In this research program, Daiichi Sankyo RD Novare will synthesize and provide derivative starting compounds required for the development of derivatives by fermentation and purification of the producing microorganisms. TB Alliance and Daiichi Sankyo RD Novare will jointly determine new analogues to be prepared from the fermentation products and the semi-syntheses will be carried out by contract research organizations (CROs). The pharmacological activity of the synthesized compound against TB is evaluated at the University of Illinois. The result expected for this collaborative research is to identify lead compounds within 24 months.

Final Report

1. Project objectives

This project covered two novel series identified in a screening project sponsored by GHIT (S2014-232). Series A was based on structure modifications of a known series while series B was completely novel. The main objective was to identify a lead from either series by demonstrating its mouse in vivo activity.

 

2. Project design

For series A, we designed new analogues that could overcome the shortcomings of the earlier analogues.

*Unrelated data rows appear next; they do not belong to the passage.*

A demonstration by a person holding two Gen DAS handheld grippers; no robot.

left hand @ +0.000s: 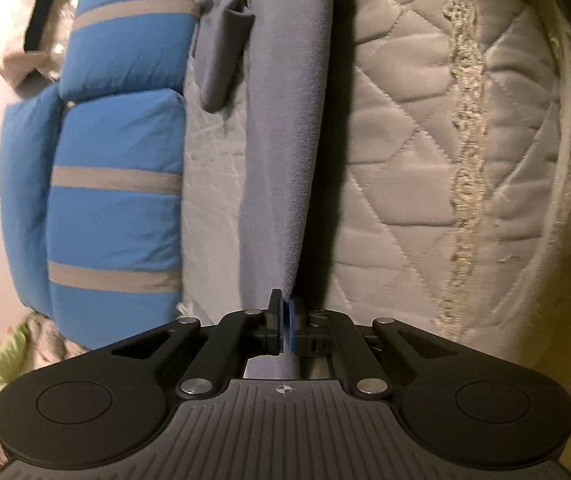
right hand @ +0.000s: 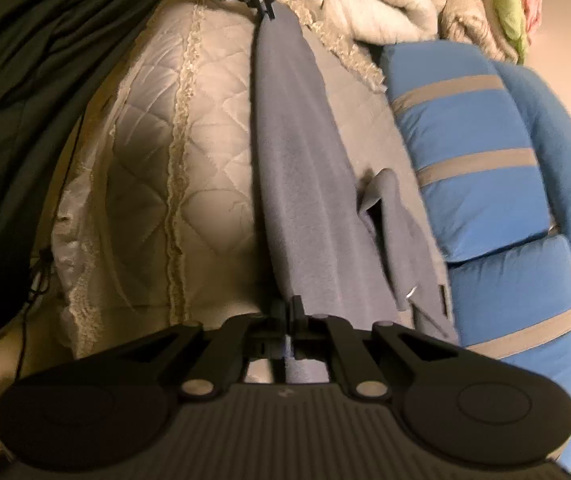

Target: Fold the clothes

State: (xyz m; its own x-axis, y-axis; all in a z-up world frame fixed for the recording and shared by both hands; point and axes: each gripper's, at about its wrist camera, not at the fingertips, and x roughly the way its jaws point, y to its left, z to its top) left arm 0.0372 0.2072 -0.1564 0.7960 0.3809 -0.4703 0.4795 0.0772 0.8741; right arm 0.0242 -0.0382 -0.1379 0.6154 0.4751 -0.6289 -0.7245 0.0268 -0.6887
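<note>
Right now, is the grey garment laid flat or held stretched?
Held stretched: the grey garment runs taut between the right tongs and left tongs, both shut on it, above the quilted bedspread.

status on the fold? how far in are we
Early to mid. Done: the grey fleece garment is gathered into a long narrow band over the quilted cream bedspread. In hand: the left gripper and right gripper are each shut on one end, holding it stretched between them. Left: a loose flap hangs off its side; no compact fold laid down yet.
</note>
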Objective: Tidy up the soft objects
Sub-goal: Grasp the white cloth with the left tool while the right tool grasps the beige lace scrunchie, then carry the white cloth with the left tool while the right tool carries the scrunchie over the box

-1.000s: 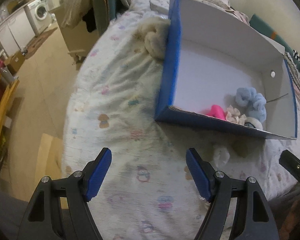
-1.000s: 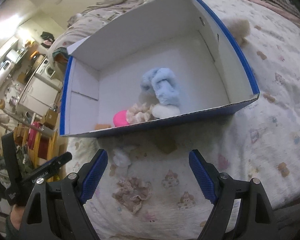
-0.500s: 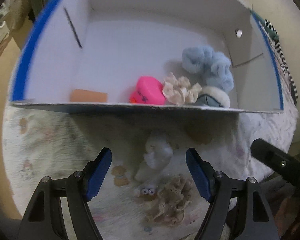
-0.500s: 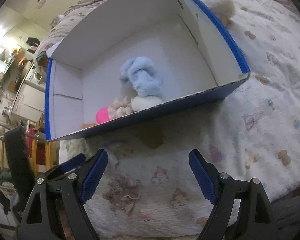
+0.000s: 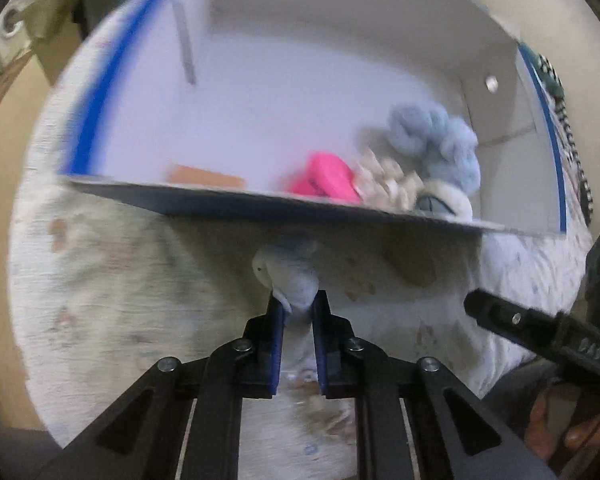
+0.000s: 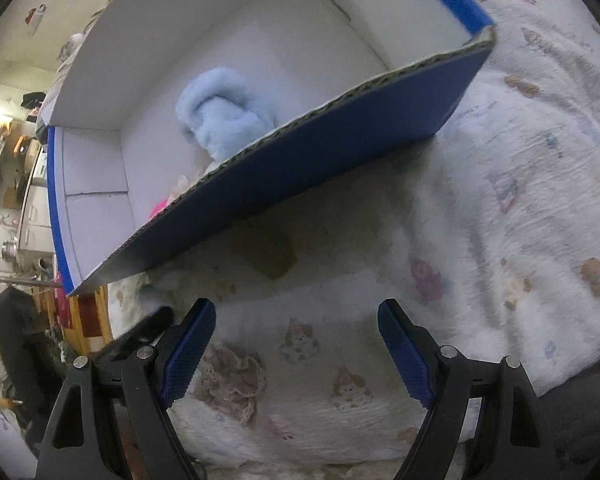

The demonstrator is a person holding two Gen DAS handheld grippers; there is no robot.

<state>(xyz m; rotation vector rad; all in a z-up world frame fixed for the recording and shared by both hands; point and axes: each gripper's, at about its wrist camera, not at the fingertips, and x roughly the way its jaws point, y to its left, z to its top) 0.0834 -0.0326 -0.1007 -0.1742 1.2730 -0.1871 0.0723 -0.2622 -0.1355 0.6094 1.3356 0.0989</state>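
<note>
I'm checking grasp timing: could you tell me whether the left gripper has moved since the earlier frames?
Yes. The left gripper advanced toward the box front wall and its fingers closed on the pale blue soft toy.

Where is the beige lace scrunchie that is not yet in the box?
In the right wrist view, the beige lace scrunchie lies on the bedsheet, beside the right gripper's left finger, in front of the blue box.

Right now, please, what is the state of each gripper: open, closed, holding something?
Left gripper: closed on a pale blue soft toy.
Right gripper: open, holding nothing, above the beige lace scrunchie.
</note>
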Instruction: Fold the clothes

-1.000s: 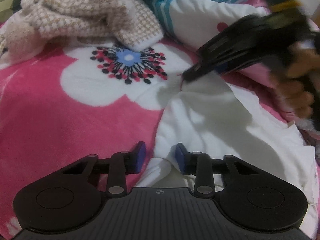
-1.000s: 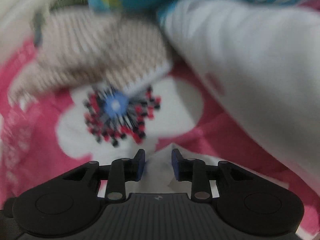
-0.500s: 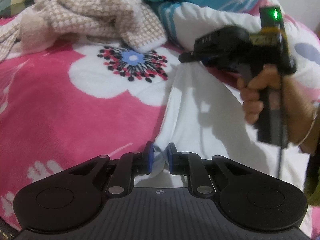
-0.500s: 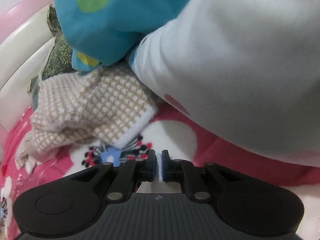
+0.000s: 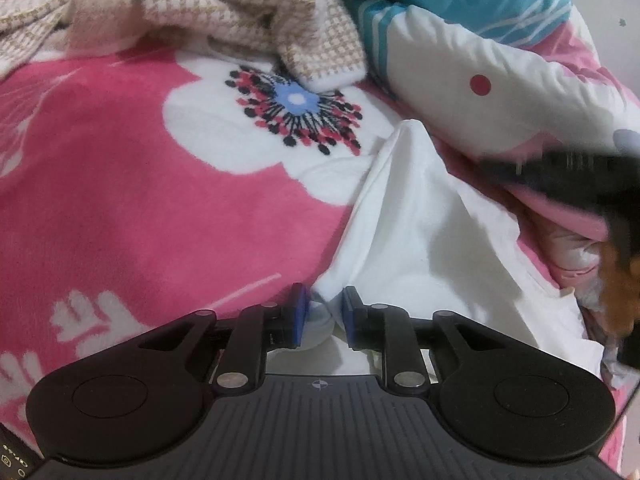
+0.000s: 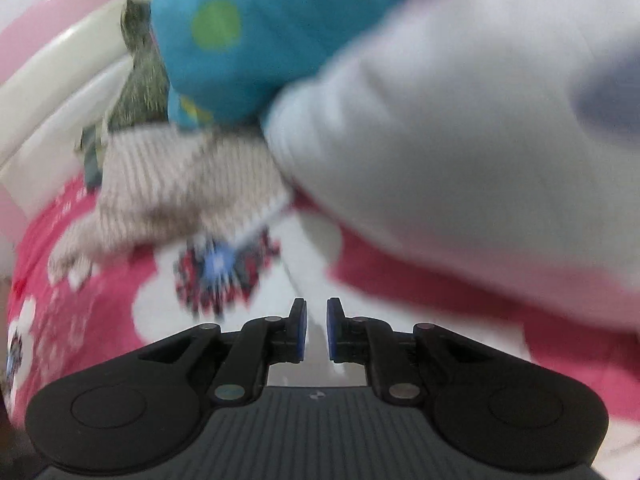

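White garment (image 5: 420,240), one, lies between two opening tongs: left (image 5: 323,314), right (image 6: 316,330).

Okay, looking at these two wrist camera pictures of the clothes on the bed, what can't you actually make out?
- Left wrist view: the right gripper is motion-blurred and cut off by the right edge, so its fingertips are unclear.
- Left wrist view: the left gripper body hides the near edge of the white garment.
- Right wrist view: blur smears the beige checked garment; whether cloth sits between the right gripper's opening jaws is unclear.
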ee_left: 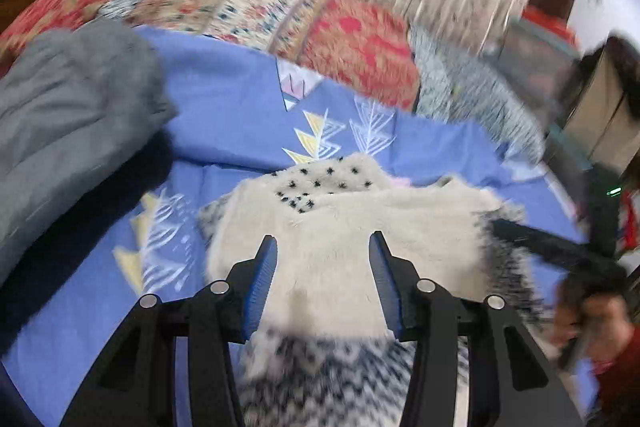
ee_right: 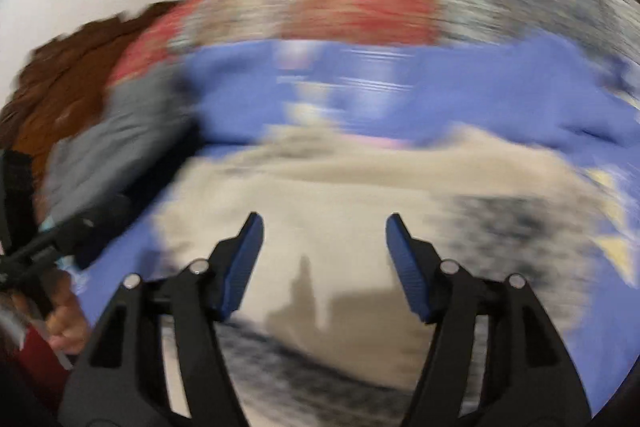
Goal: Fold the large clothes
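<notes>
The sweater lies on the blue bed sheet — soft, fluffy, likely floppy; best pinched at an edge. Left gripper and right gripper gape wide, empty.

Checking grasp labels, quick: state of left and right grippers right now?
Left gripper: open, holding nothing, over the cream sweater.
Right gripper: open, holding nothing, over the same sweater; view is blurred.

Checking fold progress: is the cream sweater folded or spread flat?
Partly folded: the cream sweater shows its plain inner side turned over the black-patterned knit on the blue sheet.
</notes>
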Demonstrator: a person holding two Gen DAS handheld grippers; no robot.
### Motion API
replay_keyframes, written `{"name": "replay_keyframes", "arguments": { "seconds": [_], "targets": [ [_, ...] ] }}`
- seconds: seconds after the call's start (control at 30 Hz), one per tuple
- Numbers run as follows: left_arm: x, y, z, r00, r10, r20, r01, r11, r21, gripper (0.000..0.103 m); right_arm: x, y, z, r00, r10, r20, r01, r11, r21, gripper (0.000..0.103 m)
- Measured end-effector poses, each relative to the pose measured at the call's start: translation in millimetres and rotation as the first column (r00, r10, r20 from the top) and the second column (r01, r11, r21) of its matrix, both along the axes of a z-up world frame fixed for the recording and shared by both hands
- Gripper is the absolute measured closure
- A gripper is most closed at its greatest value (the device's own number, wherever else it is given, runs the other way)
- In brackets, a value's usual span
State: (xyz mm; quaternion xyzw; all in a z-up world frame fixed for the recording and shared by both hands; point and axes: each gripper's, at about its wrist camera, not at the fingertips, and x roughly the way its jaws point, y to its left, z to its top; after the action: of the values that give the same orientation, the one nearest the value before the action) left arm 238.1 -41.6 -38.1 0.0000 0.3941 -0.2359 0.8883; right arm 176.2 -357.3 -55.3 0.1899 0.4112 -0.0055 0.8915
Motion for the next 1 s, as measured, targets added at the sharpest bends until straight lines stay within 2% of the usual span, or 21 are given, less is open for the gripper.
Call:
{"name": "replay_keyframes", "arguments": {
  "seconds": [0.07,0.1,0.13,0.17,0.2,0.27,0.3,0.37,0.43,0.53,0.57,0.6,0.67,0.7,0.77,0.8,0.87,0.9,0.93,1.0],
  "targets": [
    [17.3,-13.9,-21.9,0.999,0.025,-0.042,-0.022,0.998,0.064,0.035,-7.2,-41.0,-20.0,0.992,-0.109,-0.063,0.107,0.994,-0.026,0.044],
    [29.4,-17.5,-42.0,0.994,0.05,-0.099,-0.04,0.995,0.096,0.035,-4.9,-67.1,-36.9,0.975,-0.191,-0.117,0.183,0.98,-0.074,0.057],
    [36.5,-17.6,-57.1,0.987,0.069,-0.144,-0.052,0.992,0.117,0.035,-3.9,-84.8,-49.2,0.958,-0.243,-0.155,0.228,0.968,-0.107,0.062],
    [42.1,-18.6,-72.9,0.98,0.073,-0.186,-0.049,0.99,0.13,0.035,-3.7,-101.1,-59.0,0.944,-0.279,-0.175,0.26,0.958,-0.124,0.059],
    [42.2,-19.2,-79.1,0.981,0.072,-0.178,-0.047,0.989,0.14,0.035,0.0,-114.1,-66.2,0.938,-0.297,-0.179,0.278,0.953,-0.12,0.057],
    [26.4,-34.9,-76.1,0.995,0.061,-0.079,-0.04,0.969,0.242,0.035,8.7,-120.4,-69.4,0.931,-0.318,-0.181,0.297,0.946,-0.132,0.057],
    [21.8,-39.6,-74.2,0.996,0.058,-0.066,-0.038,0.961,0.273,0.035,11.6,-116.4,-66.8,0.928,-0.323,-0.186,0.296,0.942,-0.16,0.057],
    [9.5,-43.3,-62.2,0.997,0.04,-0.067,-0.018,0.952,0.306,0.035,11.1,-109.0,-59.7,0.931,-0.316,-0.183,0.281,0.94,-0.193,0.056],
    [-10.9,-28.8,-39.1,0.998,0.019,-0.063,-0.001,0.963,0.269,0.035,-5.0,-101.9,-42.1,0.945,-0.289,-0.154,0.26,0.948,-0.185,0.052],
    [-52.9,9.4,-10.9,1.0,0.001,-0.017,0.003,0.972,0.233,0.034,-59.4,-84.8,-11.1,0.976,-0.203,-0.084,0.186,0.966,-0.177,0.038],
    [-66.0,23.4,-5.6,1.0,-0.001,-0.015,0.004,0.974,0.226,0.033,-85.7,-73.4,-5.9,0.985,-0.155,-0.082,0.137,0.973,-0.187,0.035],
    [-84.2,42.2,-3.0,1.0,0.001,-0.023,0.004,0.975,0.223,0.032,-94.2,-60.6,-4.8,0.988,-0.123,-0.096,0.102,0.976,-0.194,0.035],
    [-104.9,66.6,-6.6,0.998,0.029,-0.056,-0.016,0.973,0.232,0.031,-117.3,-41.8,-16.9,0.986,-0.059,-0.159,0.029,0.983,-0.184,0.035],
    [-113.0,75.2,-8.7,0.996,0.045,-0.072,-0.027,0.972,0.232,0.031,-125.4,-36.6,-26.1,0.981,-0.038,-0.189,0.007,0.987,-0.161,0.046],
    [-132.1,94.0,-17.3,0.989,0.09,-0.121,-0.061,0.972,0.228,0.031,-131.1,-44.2,-42.1,0.972,-0.088,-0.218,0.054,0.986,-0.16,0.097],
    [-139.8,100.9,-20.7,0.984,0.111,-0.137,-0.078,0.971,0.226,0.031,-137.7,-63.0,-52.0,0.959,-0.181,-0.218,0.155,0.98,-0.128,0.097],
    [-163.2,118.4,-29.3,0.971,0.152,-0.185,-0.109,0.968,0.225,0.031,-148.5,-87.8,-67.8,0.931,-0.284,-0.23,0.288,0.958,-0.016,0.097],
    [-168.9,124.6,-31.9,0.968,0.159,-0.196,-0.111,0.966,0.233,0.031,-153.2,-91.5,-69.8,0.923,-0.311,-0.225,0.325,0.945,0.028,0.096],
    [-179.0,130.1,-35.4,0.965,0.169,-0.2,-0.116,0.96,0.254,0.031,-156.7,-86.2,-63.8,0.921,-0.321,-0.22,0.331,0.944,0.01,0.092],
    [-198.1,144.4,-39.7,0.961,0.179,-0.212,-0.115,0.952,0.283,0.031,-167.6,-72.0,-47.9,0.929,-0.311,-0.201,0.308,0.95,-0.044,0.053]
  ]
}}
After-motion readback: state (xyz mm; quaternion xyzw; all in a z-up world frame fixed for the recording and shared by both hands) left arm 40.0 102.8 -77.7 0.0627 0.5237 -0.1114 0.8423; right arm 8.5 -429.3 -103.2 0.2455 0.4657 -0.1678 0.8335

We planned to test selected analogues for efficacy and drug safety before their tests for in vivo efficacy. For series B, we planned to develop structure-activity relationships of new analogues since this was a new chemotype. We also planned to study its mechanism of action which might help us design novel analogues. We planned to test analogues for safety and PK properties before their in vivo efficacy study.

 

3. Results, lessons learned

For series A, we were able to demonstrate in vivo efficacy in a mouse acute infection model.  Although the time allocated for the project has passed, we are currently preparing an additional amount of this compound to test it in a mouse chronic infection model. 

For series B, we prepared approximately 80 new analogues many of which demonstrated potent in vitro activity. It was discovered that they have a novel mechanism of action, and its mechanistic studies are continuing. Some of the potent analogues were examined for their safety and PK properties in preparation for in vivo efficacy studies. One analogue was tested in vivo but we could not observe its efficacy in a mouse acute infection model. We plan to test it again under slightly modified conditions.

We have learned that although structural modifications of natural products are challenging due to their often-complex structures, they can provide new chemotypes and unexpected targets relevant for development of novel anti-TB drugs.